■ EXERCISE DIRECTIONS
Reprint the listing. Every line must match the original exactly.

========================================================================

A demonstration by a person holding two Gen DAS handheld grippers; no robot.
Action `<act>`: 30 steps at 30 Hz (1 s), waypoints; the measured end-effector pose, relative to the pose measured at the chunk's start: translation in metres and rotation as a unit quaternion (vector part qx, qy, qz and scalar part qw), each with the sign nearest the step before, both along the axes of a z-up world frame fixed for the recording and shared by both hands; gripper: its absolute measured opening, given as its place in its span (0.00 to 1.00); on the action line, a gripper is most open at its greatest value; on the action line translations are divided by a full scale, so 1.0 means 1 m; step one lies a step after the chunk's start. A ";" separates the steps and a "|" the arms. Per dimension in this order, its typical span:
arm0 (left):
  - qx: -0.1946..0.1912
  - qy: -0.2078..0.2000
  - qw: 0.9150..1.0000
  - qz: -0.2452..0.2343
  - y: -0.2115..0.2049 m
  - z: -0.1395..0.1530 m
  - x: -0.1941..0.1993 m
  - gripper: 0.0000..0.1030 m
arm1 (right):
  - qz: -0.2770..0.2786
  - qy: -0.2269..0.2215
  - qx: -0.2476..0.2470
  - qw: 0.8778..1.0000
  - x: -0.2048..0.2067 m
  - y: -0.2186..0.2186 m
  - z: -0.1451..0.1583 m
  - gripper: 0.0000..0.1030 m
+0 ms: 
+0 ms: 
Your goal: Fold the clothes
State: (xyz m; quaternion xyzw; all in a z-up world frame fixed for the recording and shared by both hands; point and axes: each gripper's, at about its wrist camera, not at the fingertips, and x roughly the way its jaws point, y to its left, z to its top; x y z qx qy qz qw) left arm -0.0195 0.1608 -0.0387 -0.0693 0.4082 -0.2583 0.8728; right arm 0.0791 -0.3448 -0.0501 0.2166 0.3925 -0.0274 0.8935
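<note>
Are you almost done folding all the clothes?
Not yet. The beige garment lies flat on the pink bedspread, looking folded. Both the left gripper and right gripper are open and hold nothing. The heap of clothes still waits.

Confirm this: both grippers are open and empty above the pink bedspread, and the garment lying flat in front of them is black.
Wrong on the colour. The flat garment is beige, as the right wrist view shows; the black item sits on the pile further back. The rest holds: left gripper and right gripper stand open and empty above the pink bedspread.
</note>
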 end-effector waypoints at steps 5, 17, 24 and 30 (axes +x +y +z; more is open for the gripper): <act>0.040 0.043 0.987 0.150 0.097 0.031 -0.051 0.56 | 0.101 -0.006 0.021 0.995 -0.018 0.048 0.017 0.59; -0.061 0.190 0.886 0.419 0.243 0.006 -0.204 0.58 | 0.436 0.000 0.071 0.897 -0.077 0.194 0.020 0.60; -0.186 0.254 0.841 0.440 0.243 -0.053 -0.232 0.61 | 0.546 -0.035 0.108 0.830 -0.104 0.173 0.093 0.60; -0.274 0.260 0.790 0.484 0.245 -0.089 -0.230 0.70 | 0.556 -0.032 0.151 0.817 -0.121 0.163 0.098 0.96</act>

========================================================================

■ OUTPUT OF THE EXERCISE
A demonstration by a person holding two Gen DAS handheld grippers; no robot.
Action `<act>`: 30 steps at 30 Hz (1 s), waypoints; the measured end-effector pose, relative to the pose measured at the chunk's start: translation in metres and rotation as a unit quaternion (vector part qx, qy, qz and scalar part qw), each with the sign nearest the step before, both along the axes of a z-up world frame fixed for the recording and shared by both hands; gripper: its absolute measured opening, given as its place in its span (0.00 to 1.00); on the action line, a gripper is most open at its greatest value; on the action line translations are divided by a full scale, so 1.0 means 1 m; step one lies a step after the chunk's start. A ";" separates the steps and a "|" the arms. Per dimension in this order, its typical span:
arm0 (left):
  - qx: -0.1946..0.1912
  - qy: -0.2078..0.2000
  - qw: 0.9150..1.0000
  - qz: -0.2452..0.2343
  - y: -0.2115..0.2049 m
  - z: -0.1395..0.1530 m
  - x: -0.1941..0.1993 m
  - gripper: 0.0000..0.1030 m
arm1 (right):
  - qz: -0.2770..0.2786
  - qy: -0.2269..0.2215
  - qx: -0.2476..0.2470
  - qw: 0.8778..1.0000
  - x: -0.2048..0.2067 m
  - y: -0.2186..0.2186 m
  - z: -0.1451..0.1583 m
  - gripper: 0.0000..0.1030 m
+0 ms: 
+0 ms: 
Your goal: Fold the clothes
State: (xyz m; quaternion xyzw; all in a z-up world frame fixed for the recording and shared by both hands; point and axes: each gripper's, at about its wrist camera, not at the fingertips, and x roughly the way its jaws point, y to its left, z to its top; x y z qx qy qz qw) left arm -0.0195 0.1608 -0.0387 -0.0693 0.4082 -0.2583 0.8728; right arm 0.0791 -0.3448 -0.0501 0.2166 0.3925 -0.0274 0.8935
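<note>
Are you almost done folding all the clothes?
Not yet. The beige garment lies flat on the pink bedspread, looking folded. Both the left gripper and right gripper are open and hold nothing. The heap of clothes still waits.

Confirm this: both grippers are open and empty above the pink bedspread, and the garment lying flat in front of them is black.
Wrong on the colour. The flat garment is beige, as the right wrist view shows; the black item sits on the pile further back. The rest holds: left gripper and right gripper stand open and empty above the pink bedspread.
</note>
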 end-effector waypoints at steps 5, 17, 24 and 30 (axes +x +y +z; more is open for the gripper): <act>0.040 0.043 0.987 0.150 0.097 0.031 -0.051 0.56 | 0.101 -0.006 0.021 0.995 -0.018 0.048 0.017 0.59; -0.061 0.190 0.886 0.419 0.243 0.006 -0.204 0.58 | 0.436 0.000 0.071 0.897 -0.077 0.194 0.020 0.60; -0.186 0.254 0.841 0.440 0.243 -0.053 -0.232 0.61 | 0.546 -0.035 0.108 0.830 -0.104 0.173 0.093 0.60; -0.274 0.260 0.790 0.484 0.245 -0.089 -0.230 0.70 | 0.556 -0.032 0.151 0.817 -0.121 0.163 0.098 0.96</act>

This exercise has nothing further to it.